Where a line of the listing below includes the word "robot", reproduce that line.

* Dataset excerpts
- - - - - - -

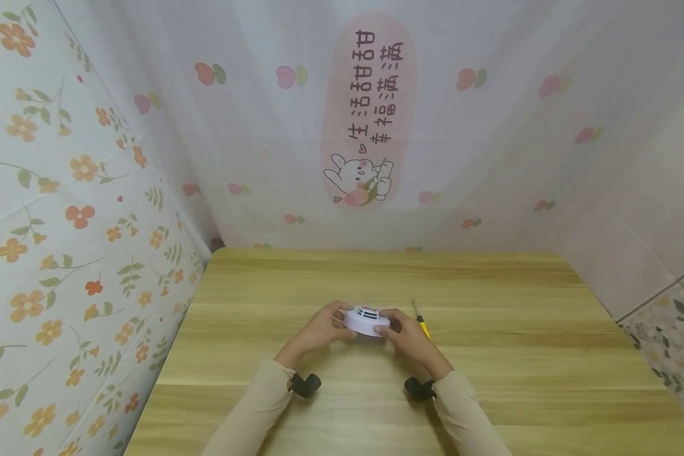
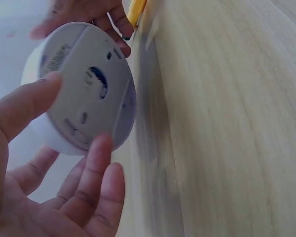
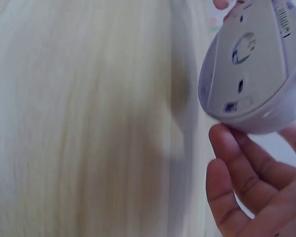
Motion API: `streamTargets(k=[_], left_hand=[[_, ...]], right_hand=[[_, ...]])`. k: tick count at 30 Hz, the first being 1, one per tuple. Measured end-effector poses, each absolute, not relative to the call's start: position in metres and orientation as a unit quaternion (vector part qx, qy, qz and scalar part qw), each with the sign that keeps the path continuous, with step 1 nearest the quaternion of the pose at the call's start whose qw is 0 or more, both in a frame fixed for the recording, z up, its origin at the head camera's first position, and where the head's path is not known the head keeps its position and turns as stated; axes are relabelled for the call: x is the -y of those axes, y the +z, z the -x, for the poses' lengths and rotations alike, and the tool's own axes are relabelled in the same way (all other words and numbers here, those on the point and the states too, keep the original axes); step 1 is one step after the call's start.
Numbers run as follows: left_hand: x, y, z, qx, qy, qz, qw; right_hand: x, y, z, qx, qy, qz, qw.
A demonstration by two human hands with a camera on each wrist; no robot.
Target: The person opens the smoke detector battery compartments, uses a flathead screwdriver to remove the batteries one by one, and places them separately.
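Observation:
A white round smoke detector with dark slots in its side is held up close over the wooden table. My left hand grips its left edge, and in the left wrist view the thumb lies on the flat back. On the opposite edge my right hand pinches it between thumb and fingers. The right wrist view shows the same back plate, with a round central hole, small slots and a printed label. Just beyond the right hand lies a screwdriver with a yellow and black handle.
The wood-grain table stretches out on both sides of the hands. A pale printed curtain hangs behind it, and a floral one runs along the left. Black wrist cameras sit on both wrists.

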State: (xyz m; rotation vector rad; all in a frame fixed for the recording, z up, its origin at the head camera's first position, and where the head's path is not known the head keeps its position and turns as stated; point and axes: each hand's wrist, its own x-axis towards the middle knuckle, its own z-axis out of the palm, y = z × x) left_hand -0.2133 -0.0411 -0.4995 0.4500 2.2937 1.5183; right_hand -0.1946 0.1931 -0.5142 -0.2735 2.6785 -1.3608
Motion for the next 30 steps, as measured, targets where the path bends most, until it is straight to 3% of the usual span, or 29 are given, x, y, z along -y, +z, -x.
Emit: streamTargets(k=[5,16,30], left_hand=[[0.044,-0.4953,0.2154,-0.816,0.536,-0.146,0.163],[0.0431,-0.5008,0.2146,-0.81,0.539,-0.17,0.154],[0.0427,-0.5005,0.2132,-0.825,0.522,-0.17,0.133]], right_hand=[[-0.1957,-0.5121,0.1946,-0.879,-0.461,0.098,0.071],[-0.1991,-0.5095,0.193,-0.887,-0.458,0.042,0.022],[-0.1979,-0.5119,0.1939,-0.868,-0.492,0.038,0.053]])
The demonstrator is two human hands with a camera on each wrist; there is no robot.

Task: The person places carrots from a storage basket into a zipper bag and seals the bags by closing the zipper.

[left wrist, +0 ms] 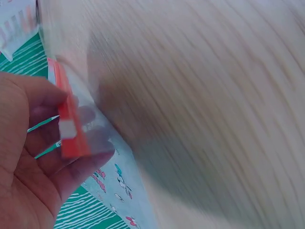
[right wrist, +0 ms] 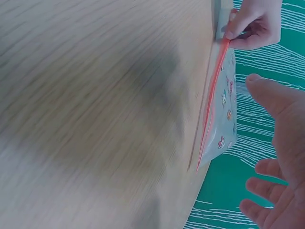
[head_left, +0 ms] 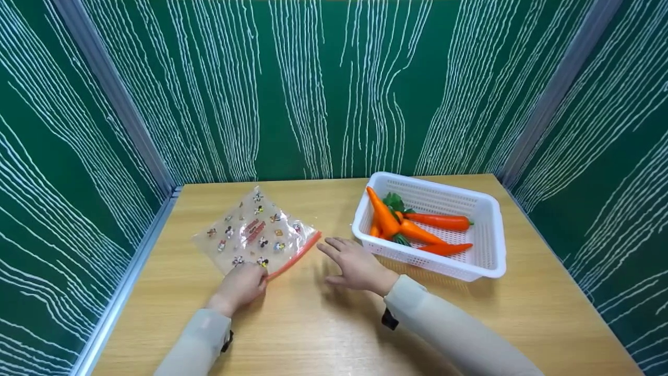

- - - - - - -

* Written answer
A demonstration by two human hands with a camera on each wrist; no robot.
The demonstrator is two human hands with a camera on each wrist; there is no robot.

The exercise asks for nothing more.